List every line below containing "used".
** Opening Information block **
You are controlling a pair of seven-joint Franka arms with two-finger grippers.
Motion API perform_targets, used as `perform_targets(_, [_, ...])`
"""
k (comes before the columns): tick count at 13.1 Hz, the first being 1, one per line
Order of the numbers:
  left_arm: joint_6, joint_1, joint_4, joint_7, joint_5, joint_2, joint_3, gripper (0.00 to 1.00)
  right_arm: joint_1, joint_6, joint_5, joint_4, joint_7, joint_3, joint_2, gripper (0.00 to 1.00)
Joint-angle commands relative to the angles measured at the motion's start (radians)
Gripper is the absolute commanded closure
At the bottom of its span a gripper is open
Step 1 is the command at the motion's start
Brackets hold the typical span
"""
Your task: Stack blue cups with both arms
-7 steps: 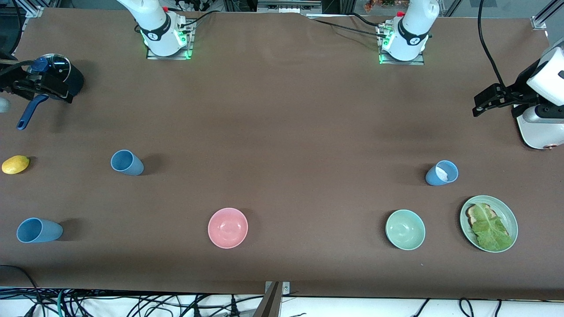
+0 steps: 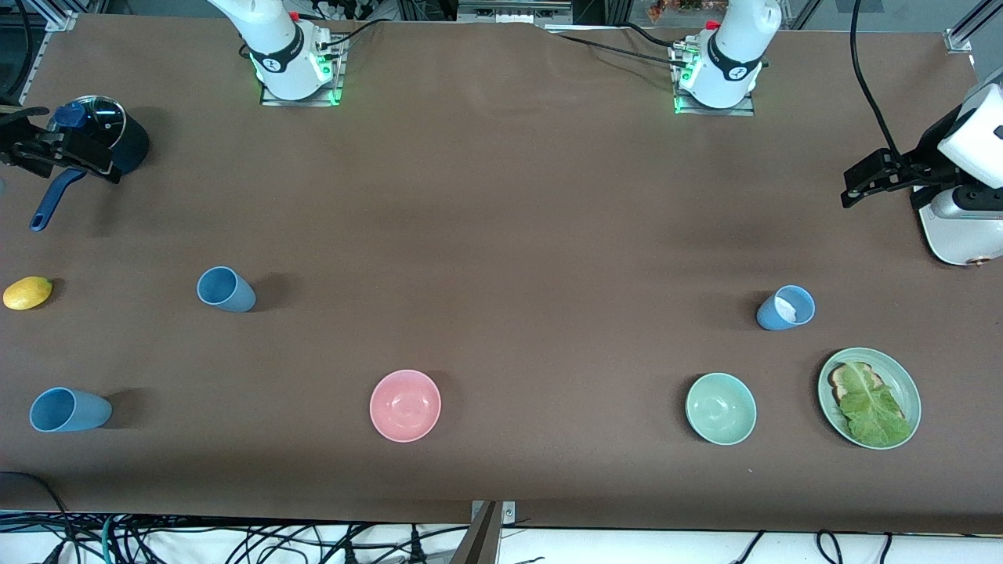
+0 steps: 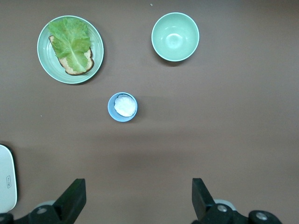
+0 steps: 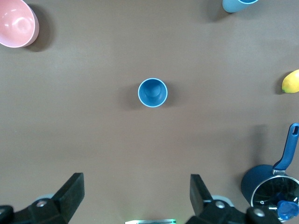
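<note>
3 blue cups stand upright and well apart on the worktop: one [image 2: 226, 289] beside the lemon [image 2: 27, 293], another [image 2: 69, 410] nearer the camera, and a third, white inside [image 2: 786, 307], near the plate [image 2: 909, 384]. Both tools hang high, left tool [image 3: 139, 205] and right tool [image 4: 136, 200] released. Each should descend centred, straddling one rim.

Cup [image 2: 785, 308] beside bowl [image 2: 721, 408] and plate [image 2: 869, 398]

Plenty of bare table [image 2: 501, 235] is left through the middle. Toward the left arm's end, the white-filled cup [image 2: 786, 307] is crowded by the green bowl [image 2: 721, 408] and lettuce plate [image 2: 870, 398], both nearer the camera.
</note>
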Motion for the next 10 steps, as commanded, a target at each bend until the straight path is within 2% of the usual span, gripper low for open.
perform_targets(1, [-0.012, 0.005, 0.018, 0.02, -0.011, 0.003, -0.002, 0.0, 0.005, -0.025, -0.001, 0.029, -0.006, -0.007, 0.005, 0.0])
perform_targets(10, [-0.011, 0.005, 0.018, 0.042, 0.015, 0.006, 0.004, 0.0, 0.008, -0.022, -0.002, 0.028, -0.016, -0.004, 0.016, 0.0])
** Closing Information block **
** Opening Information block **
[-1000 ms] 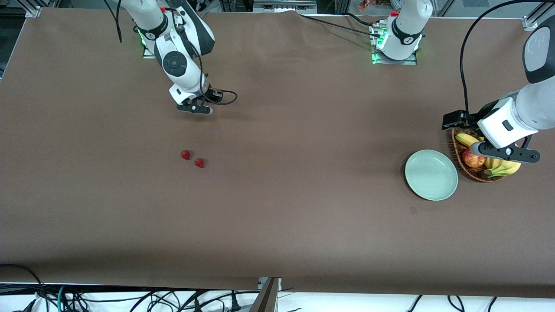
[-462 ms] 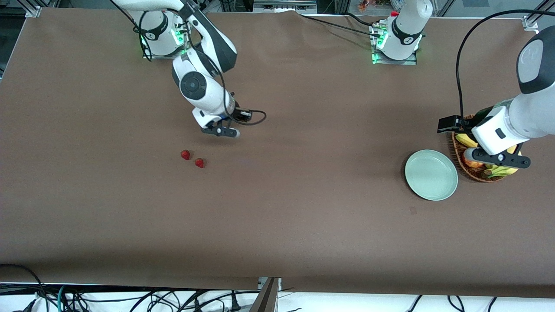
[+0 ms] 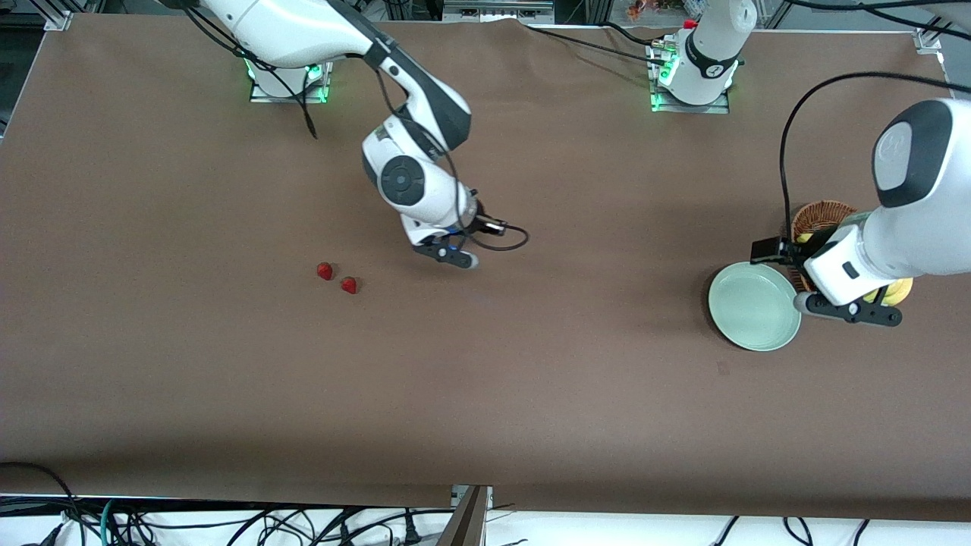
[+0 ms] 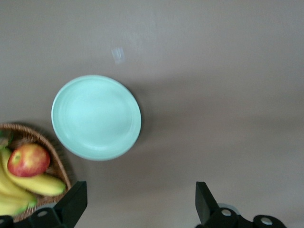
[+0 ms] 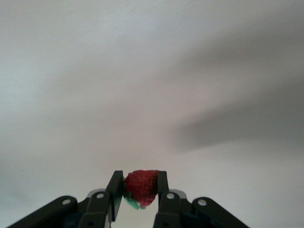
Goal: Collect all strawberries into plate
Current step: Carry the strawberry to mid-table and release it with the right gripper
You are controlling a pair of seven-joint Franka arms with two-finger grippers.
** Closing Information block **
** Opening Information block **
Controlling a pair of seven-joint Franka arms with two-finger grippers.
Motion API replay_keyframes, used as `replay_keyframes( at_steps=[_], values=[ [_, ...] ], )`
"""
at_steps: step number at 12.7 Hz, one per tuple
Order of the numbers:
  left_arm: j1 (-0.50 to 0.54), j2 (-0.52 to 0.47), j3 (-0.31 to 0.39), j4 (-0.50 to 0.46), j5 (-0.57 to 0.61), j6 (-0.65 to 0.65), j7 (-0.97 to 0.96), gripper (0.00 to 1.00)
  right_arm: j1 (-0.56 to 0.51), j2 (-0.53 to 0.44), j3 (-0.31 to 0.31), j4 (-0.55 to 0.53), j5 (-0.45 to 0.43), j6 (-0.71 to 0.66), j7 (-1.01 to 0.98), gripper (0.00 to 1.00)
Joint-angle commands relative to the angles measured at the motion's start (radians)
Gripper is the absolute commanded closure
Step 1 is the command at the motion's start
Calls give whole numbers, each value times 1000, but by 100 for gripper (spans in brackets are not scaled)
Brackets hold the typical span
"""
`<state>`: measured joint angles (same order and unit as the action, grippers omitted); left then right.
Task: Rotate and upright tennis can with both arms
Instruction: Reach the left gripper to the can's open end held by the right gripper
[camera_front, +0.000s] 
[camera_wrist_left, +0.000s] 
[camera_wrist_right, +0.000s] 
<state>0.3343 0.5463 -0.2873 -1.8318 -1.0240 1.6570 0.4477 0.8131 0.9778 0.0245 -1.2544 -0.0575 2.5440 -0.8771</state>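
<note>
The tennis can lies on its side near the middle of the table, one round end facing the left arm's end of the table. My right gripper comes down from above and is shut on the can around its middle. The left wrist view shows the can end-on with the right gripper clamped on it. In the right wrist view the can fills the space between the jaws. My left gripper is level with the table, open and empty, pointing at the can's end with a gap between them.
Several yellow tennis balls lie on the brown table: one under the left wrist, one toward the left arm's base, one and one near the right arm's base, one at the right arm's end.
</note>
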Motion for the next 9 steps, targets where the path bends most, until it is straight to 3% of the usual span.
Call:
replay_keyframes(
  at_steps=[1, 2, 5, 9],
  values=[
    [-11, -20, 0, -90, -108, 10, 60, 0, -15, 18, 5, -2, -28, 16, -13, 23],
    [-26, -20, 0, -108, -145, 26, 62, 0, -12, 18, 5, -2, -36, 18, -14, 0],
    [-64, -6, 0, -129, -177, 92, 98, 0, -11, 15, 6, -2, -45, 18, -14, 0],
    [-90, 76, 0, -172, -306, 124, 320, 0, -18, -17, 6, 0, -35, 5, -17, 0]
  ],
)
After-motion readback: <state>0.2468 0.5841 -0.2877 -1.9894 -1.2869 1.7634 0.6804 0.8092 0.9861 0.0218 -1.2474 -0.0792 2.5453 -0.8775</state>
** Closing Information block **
Answer section
Motion API perform_targets, used as `perform_targets(_, [_, ...])`
Motion API replay_keyframes, used as `replay_keyframes( at_steps=[_], values=[ [_, ...] ], )`

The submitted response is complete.